Primitive man is pre-psychological man. His thoughts and feelings aren’t stowed away in his head: they are distributed throughout his world, colouring and structuring and animating the whole scene. Thus it’s not that the mountain top fills him with fear, but rather that a fearful dragon lives there, so it’s a place to be avoided at all costs. Thus it’s not that he invests the grim-faced idol with divinity or mana, but that it comes invested with the stuff; with energies that work magic which can heal or kill. And so on. For primitive man it’s not that qualities and meanings take flight from the Subject to the object, but that they were never anywhere else. The bird in that bush was never in the hand.

But, in the course of ages, a whole flock of birds is netted. As he becomes more and more civilized (as we quaintly put it), more and more of these free-range qualities and meanings and powers are pulled in, are caught and collected from the Great Beheld, and caged in the Beholder. Man becomes
psychological
man. Along with a head he grows a mind to put in it. And this protuberance goes on enriching itself at the world’s expense till in the end it’s full to bursting and his world is reduced to nuts and bolts - if that. Double trouble. No longer One, his name is Legion. No longer the Possessor, he’s possessed.

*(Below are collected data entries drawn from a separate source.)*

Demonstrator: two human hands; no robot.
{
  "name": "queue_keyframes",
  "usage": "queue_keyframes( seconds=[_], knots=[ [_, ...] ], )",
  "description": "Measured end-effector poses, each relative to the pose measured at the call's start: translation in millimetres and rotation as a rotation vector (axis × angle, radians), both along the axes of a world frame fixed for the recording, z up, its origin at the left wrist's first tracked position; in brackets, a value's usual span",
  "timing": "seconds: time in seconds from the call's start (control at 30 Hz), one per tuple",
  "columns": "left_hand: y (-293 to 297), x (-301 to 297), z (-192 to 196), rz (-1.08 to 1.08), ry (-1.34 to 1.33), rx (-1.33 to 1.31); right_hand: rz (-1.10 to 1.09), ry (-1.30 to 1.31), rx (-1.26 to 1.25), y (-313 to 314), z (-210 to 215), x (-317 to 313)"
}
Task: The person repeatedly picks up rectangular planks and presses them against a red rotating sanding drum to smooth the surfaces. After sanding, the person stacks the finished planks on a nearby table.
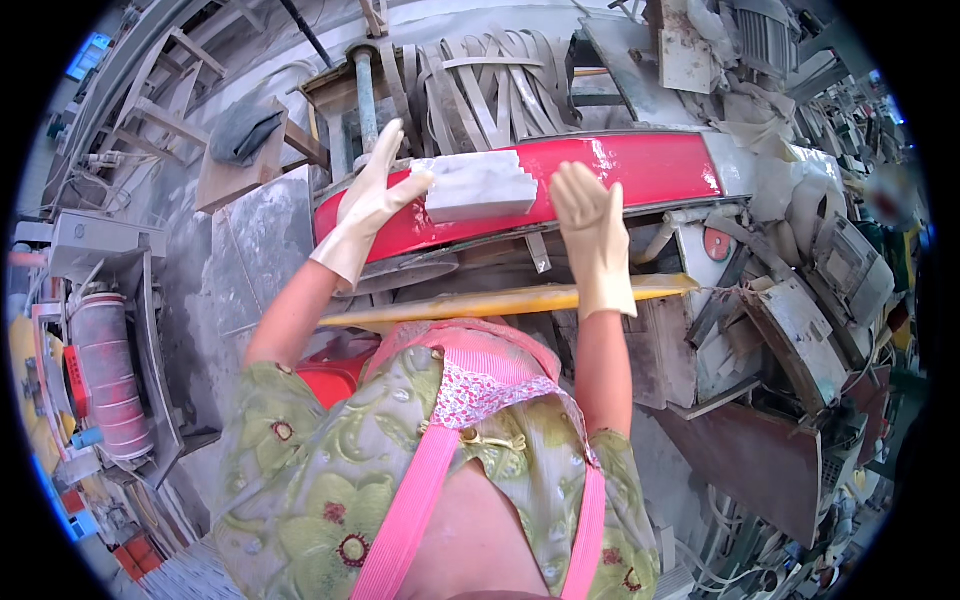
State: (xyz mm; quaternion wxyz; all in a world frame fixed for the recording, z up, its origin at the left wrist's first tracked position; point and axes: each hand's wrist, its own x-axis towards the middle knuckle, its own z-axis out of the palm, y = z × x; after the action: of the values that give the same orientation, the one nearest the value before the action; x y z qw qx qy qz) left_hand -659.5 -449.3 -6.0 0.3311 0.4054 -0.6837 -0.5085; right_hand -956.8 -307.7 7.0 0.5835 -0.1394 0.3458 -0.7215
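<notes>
A stack of pale grey, block-like pieces (480,186) lies on the glossy red surface (640,165), its right edge stepped. My left hand (372,205), in a cream glove, is at the stack's left end. Its fingers stretch up and away, and the thumb points toward the stack; whether it touches is unclear. To the right of the stack, apart from it, my right hand (588,215) is raised in a matching glove. Its thumb stands off to the right, the fingers are side by side and foreshortened, and nothing shows in it.
A yellow bar (500,303) runs between me and the red surface. Behind the surface is a bundle of grey straps (485,85) beside an upright pipe (364,100). Dusty boards (790,330) and scrap crowd the right. A ribbed pinkish cylinder (110,375) stands at left.
</notes>
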Motion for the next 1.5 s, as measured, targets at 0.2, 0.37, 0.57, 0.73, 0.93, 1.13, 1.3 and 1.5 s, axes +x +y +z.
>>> queue_keyframes(
  seconds=[0.2, 0.37, 0.57, 0.73, 0.93, 1.13, 1.3, 1.5],
  knots=[
    [49, -53, -8, 0.197, 0.339, 0.222, 0.047, 0.154, 0.062, -50, -47, 10],
    [63, -56, 0, 0.225, 0.303, 0.226, 0.138, 0.847, 0.201, -36, 3, 40],
    [52, -42, -4, 0.140, 0.093, 0.136, 0.093, 0.964, 0.147, -47, -19, 39],
    [47, -38, -29, 0.179, 0.197, 0.148, 0.086, 1.069, 0.228, -44, -19, 48],
    [38, -32, -21, 0.113, -0.099, 0.047, -0.057, 1.101, 0.133, -38, -20, 52],
    [25, -27, 1, 0.089, -0.614, -0.312, -0.088, 1.056, 0.143, -40, -22, 53],
    [10, -60, 51, -0.258, -0.868, -0.638, -0.049, 0.992, 0.141, -37, -20, 54],
    [-12, -86, 28, -0.446, -1.107, -0.629, -0.003, 0.965, 0.143, -40, -22, 53]
  ],
)
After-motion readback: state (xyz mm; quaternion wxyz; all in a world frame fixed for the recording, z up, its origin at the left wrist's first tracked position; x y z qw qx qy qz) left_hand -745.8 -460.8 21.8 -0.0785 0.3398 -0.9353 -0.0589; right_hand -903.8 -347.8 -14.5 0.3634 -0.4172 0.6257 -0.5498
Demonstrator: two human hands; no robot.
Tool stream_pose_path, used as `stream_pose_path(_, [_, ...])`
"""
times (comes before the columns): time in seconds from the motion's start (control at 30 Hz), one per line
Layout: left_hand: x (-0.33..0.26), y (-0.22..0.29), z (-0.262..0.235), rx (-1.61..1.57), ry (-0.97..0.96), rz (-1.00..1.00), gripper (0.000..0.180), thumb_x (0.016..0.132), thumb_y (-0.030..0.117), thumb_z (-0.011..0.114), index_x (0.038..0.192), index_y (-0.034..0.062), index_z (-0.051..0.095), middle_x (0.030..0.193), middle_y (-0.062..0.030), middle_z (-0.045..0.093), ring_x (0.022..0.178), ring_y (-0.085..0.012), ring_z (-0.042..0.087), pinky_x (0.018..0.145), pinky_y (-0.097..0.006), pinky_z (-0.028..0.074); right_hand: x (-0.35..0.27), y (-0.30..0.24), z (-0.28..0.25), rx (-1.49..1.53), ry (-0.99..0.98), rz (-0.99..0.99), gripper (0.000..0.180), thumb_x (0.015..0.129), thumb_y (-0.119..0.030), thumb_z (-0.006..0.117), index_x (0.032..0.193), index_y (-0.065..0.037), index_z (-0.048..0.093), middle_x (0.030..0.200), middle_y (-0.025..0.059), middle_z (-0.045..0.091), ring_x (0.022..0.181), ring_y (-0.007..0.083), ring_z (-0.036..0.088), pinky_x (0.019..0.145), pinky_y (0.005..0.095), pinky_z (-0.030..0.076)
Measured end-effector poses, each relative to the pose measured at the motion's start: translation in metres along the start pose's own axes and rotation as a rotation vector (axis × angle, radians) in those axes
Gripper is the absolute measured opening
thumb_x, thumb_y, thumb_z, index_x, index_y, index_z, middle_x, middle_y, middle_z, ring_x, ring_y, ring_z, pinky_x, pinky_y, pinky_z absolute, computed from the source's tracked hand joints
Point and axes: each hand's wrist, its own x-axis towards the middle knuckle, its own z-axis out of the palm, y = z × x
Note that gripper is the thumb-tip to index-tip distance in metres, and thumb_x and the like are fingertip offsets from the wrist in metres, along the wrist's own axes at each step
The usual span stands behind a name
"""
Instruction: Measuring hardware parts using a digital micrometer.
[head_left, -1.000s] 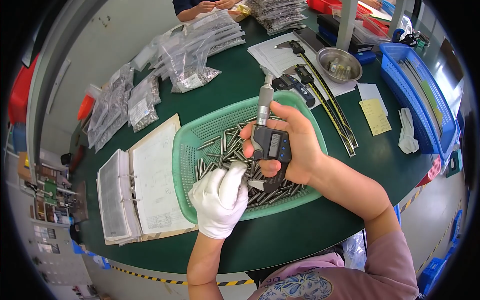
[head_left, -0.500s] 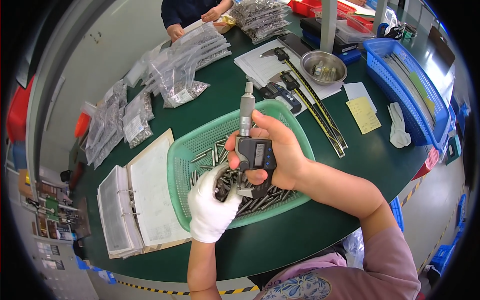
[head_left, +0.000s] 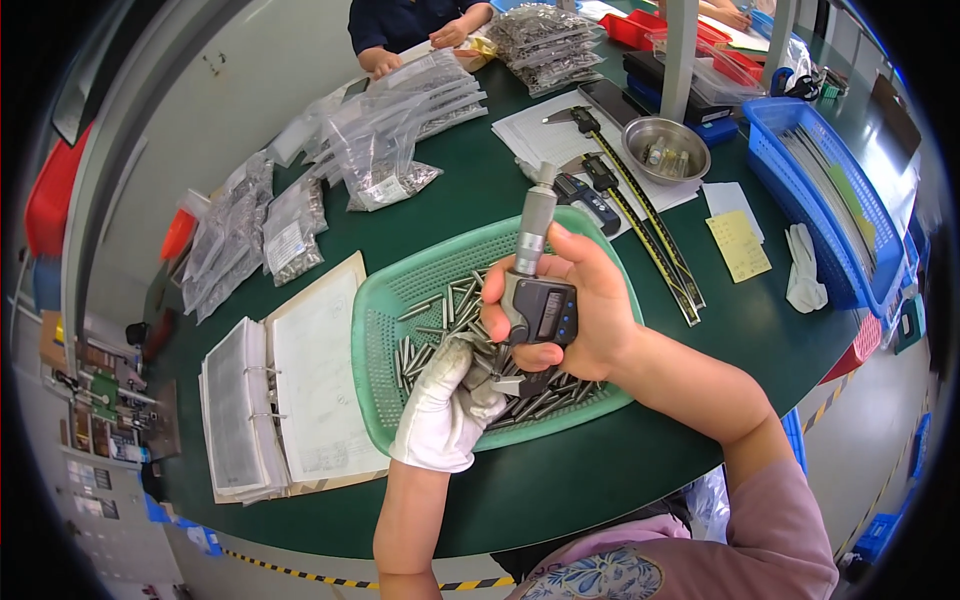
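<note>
My right hand (head_left: 592,305), bare, is wrapped round a digital micrometer (head_left: 540,310), its grey thimble pointing up and its small screen turned toward me. The micrometer is over a green perforated basket (head_left: 375,400) that holds many short metal pins (head_left: 425,308). Low in the basket, my left hand (head_left: 440,415) wears a white glove. Its fingers are curled in among the pins, beside the micrometer's lower frame end. Whatever those fingers grip is hidden by the glove.
An open ring binder (head_left: 320,390) lies left of the basket. Bags of metal parts (head_left: 295,230) lie behind it. Digital calipers (head_left: 640,215), a steel bowl (head_left: 690,170), a yellow note (head_left: 740,245), a white glove (head_left: 803,270) and a blue basket (head_left: 830,210) are rightward. Another person's hands (head_left: 450,35) are at the back.
My left hand has turned and shifted from the micrometer's measuring jaws, its fingers now over the pins. The micrometer leans slightly more to the right, still in my right hand. The whole view has shifted slightly.
</note>
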Motion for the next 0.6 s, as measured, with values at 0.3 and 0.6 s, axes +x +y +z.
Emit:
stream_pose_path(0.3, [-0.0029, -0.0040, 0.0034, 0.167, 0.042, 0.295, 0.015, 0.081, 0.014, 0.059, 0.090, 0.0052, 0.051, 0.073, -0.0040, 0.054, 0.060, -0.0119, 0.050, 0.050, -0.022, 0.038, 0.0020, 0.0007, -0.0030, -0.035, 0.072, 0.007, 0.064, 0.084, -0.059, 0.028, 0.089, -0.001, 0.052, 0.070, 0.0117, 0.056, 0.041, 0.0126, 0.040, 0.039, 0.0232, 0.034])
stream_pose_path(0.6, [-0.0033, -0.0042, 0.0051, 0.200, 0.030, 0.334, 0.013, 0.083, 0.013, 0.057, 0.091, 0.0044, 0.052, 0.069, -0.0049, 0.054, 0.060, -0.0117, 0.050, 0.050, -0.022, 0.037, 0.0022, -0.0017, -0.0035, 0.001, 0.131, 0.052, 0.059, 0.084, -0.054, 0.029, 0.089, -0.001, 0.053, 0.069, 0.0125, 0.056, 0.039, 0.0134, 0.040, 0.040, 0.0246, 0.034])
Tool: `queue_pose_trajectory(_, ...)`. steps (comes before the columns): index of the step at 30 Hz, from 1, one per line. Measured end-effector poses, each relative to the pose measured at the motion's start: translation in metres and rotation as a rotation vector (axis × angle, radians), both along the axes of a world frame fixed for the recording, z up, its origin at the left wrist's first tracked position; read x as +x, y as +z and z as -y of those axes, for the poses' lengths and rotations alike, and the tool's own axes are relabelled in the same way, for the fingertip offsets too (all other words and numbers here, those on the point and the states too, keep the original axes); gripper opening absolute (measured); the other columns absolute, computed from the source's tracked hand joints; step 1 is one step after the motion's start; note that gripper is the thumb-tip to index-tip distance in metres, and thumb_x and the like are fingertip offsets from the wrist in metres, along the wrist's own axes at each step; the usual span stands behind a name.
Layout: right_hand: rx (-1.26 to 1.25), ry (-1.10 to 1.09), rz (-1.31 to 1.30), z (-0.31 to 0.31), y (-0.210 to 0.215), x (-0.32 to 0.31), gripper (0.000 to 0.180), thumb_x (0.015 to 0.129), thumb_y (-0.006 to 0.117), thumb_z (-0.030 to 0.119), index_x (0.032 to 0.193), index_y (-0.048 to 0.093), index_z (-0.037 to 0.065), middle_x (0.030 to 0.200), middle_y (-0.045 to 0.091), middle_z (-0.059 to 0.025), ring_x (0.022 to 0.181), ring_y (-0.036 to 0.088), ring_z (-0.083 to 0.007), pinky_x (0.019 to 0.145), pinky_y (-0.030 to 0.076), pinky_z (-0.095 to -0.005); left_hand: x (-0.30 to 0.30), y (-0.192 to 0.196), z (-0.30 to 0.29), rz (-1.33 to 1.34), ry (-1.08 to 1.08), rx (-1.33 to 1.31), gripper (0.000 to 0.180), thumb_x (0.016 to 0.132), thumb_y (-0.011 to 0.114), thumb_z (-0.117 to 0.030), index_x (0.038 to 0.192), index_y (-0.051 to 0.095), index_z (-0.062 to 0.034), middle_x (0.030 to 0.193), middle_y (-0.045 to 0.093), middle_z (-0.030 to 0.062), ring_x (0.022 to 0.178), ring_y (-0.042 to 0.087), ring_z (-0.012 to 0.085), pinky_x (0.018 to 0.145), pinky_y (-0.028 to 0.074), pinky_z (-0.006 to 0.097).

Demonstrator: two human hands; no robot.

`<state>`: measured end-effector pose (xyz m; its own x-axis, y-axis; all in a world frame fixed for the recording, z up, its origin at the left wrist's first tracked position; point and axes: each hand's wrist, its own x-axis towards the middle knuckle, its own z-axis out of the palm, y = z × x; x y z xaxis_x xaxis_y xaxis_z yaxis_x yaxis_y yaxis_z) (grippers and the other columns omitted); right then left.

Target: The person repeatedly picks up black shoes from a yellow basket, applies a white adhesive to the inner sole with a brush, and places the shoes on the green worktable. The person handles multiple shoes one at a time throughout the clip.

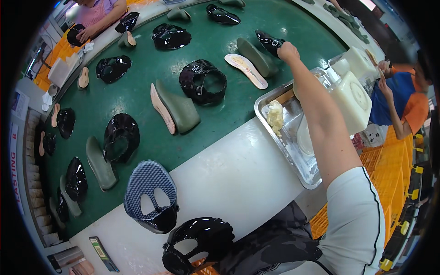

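Observation:
My right hand (288, 51) reaches far out over the green conveyor belt (137, 91), fingers closed on the end of a glossy black shoe upper with a buckle (268, 41). Right beside it lie a grey-green shoe last (256, 57) and a pale insole (246, 70). My left hand is out of sight. Near my body, a black upper (197, 240) and a blue-grey mesh-lined upper (151, 195) rest on the white table edge (238, 178).
A metal tray (268, 123) with a lump of paste and a brush sits under my forearm, next to white plastic jugs (353, 101). Several black uppers and green lasts ride the belt. Other people work at the far left and right. Orange crates (389, 160) stand at my right.

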<state>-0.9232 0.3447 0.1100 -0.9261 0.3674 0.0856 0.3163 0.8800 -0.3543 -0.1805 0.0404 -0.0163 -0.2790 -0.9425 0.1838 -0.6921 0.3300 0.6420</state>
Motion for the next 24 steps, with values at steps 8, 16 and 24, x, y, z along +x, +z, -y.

Take, for instance, the life history of the Sun. At first he’s seen as tremendously alive, a powerful deity given to stately diurnal procession across the sky, with lesser and lower life in his gift, and his all-seeing Eye - now beaming, now glaring - fastened on man below. But man doesn’t stay docile: he revolts against solar tyranny. The first stage of the Sun’s undoing is the separation of his animating spirit from his body, which is reduced to a mere fire-ball steered daily round the heavens by the Sun angel. Next, the angel-chauffeur is polished off by degrees, till all that’s left of him is a few fossil remains preserved (along with the angels of the spheres and the stars and the planets, and myriads of non-astronomical ones) in stained-glass windows. As for the fire-ball itself, its daily motion across the heavens is offloaded on to Earth and man. Its warmth and its shining and its many colours follow suit - they are now ‘all in the mind’ - till that once-glorious Sun-god is reduced to a lot of superheated gas in the sky and a lot of superheated mathematics on Earth, neatly tucked away in the heads of astrophysicists. How’s that for desecration, for ungodliness? Yes, for blasphemy? And what applies to the Sun applies to everything under the Sun. Objects that were tremendous or significant or lovely or good have lost all these qualities to man the despoiler. To thieving man who, far from being deified or ennobled by his loot, is increasingly bugged by it. His chickens have come home to roost. And most of them have caught fowl pest.